▸ PROBLEM
Leave every image behind and restate the data word for word.

▸ DATA EXTRACT

[Start of section]

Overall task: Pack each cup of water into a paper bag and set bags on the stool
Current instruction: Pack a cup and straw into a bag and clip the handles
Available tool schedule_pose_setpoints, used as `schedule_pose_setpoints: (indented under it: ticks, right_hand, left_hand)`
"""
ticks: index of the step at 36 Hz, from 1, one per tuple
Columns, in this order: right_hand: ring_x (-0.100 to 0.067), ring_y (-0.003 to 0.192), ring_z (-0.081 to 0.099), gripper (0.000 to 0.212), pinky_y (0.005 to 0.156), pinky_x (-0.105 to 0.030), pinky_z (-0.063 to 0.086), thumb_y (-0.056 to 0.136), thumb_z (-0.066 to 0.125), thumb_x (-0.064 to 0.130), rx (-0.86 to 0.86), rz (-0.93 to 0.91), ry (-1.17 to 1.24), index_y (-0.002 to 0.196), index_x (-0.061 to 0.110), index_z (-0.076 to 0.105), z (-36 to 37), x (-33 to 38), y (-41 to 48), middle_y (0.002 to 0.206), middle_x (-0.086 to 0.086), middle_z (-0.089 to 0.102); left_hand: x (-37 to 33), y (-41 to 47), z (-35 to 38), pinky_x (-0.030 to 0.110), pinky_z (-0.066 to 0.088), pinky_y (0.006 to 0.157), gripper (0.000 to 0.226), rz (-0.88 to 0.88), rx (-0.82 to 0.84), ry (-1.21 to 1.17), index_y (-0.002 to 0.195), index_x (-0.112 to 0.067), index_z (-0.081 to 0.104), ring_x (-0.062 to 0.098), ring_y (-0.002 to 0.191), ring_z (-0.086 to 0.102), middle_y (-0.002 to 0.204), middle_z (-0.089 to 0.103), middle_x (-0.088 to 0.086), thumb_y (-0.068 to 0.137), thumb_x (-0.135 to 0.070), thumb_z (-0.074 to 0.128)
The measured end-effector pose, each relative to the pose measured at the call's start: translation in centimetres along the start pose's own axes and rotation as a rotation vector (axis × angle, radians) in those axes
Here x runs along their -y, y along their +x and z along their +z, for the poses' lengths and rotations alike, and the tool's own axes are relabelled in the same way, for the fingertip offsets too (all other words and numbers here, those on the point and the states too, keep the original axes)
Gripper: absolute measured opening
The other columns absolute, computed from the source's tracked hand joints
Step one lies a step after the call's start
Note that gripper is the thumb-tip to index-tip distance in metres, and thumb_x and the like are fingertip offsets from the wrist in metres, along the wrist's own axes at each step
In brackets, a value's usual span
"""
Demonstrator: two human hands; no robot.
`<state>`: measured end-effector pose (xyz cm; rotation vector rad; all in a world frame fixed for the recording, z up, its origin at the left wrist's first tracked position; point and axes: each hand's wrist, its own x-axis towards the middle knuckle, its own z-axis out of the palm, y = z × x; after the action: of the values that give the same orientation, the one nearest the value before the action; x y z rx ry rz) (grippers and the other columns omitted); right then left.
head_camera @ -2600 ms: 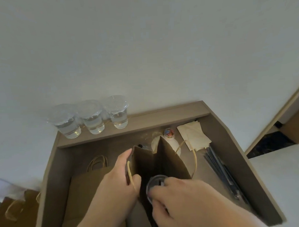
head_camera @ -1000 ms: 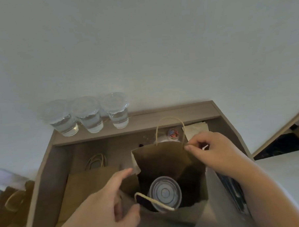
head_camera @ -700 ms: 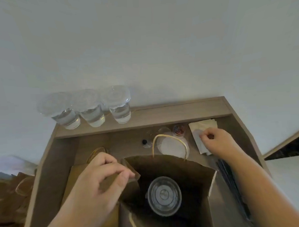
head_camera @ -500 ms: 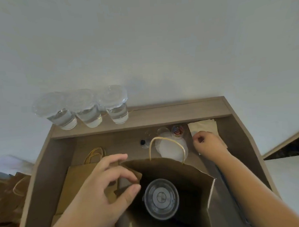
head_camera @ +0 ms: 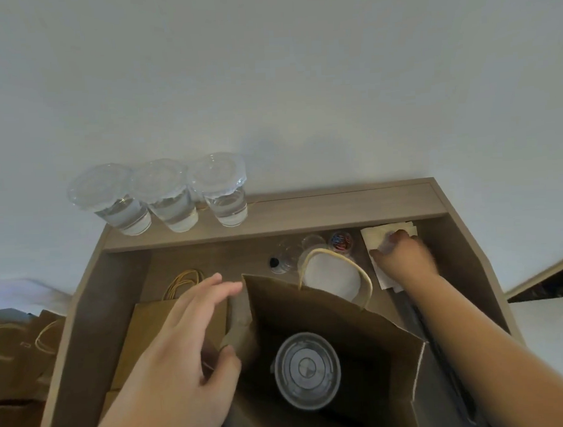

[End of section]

▸ ANSWER SECTION
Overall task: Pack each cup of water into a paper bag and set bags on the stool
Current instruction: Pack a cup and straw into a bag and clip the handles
Available tool schedule_pose_setpoints, used as `schedule_pose_setpoints: (indented under it: ticks, right_hand, left_hand)`
"""
ticks: index of the step at 36 Hz, from 1, one per tuple
Columns, in this order: right_hand: ring_x (-0.100 to 0.067), ring_y (-0.003 to 0.192), ring_z (-0.081 to 0.099), gripper (0.000 to 0.212), pinky_y (0.005 to 0.156), pinky_x (-0.105 to 0.030), pinky_z (-0.063 to 0.086), thumb_y (-0.056 to 0.136), thumb_z (-0.066 to 0.125), thumb_x (-0.064 to 0.130), rx (-0.86 to 0.86), rz (-0.93 to 0.91), ry (-1.17 to 1.24), index_y (-0.002 to 0.196), index_x (-0.061 to 0.110), index_z (-0.076 to 0.105), z (-36 to 37), x (-33 to 38), y (-41 to 48), middle_y (0.002 to 0.206), middle_x (-0.086 to 0.086), middle_z (-0.089 to 0.102); left_hand: x (-37 to 33), y (-41 to 47), z (-35 to 38), pinky_x (-0.030 to 0.110), pinky_z (-0.066 to 0.088), pinky_y (0.006 to 0.157), gripper (0.000 to 0.226), rz (-0.88 to 0.88), rx (-0.82 to 0.84), ry (-1.21 to 1.17), index_y (-0.002 to 0.195), index_x (-0.112 to 0.067), index_z (-0.081 to 0.104), ring_x (-0.062 to 0.098), ring_y (-0.002 to 0.191), ring_z (-0.086 to 0.102), middle_y (-0.002 to 0.204), middle_z (-0.089 to 0.103), middle_x (-0.088 to 0.086), thumb_y (-0.068 to 0.137), thumb_x (-0.135 to 0.070), thumb_z (-0.074 to 0.128)
The measured end-effector pose, each relative to the pose measured at the call's start: translation in centimetres along the start pose's own axes and rotation as a rotation vector (axis × angle, radians) in those axes
Here x runs along their -y, y along their +x and z along their +z, for the poses' lengths and rotations alike, and the tool's own axes are relabelled in the same way, for the fingertip offsets too (all other words and numbers here, those on the point and the states too, keep the original axes)
Gripper: absolute measured opening
The other columns absolute, computed from the source's tracked hand joints
Step one lies a step after the call's start
Note that gripper is the thumb-tip to index-tip distance in metres, and thumb_x and the like are fingertip offsets from the wrist in metres, along the wrist's own axes at each step
In brackets, a value's usual span
"""
Demonstrator: two human hands; no robot.
`<state>`: measured end-effector pose (xyz cm; rotation vector rad; all in a world frame fixed for the recording, z up, its origin at the left wrist's first tracked position; point and axes: each hand's wrist, its own x-axis towards the middle knuckle, its own z-axis out of the palm, y = z × x; after the action: of the values that give the same orientation, the one nearest the value before the action; x y z rx ry rz) (grippers and the other columns omitted); right then left.
head_camera @ -2600 ms: 
head_camera @ -1000 ms: 
head_camera @ -700 ms: 
head_camera @ -500 ms: 
head_camera @ +0 ms: 

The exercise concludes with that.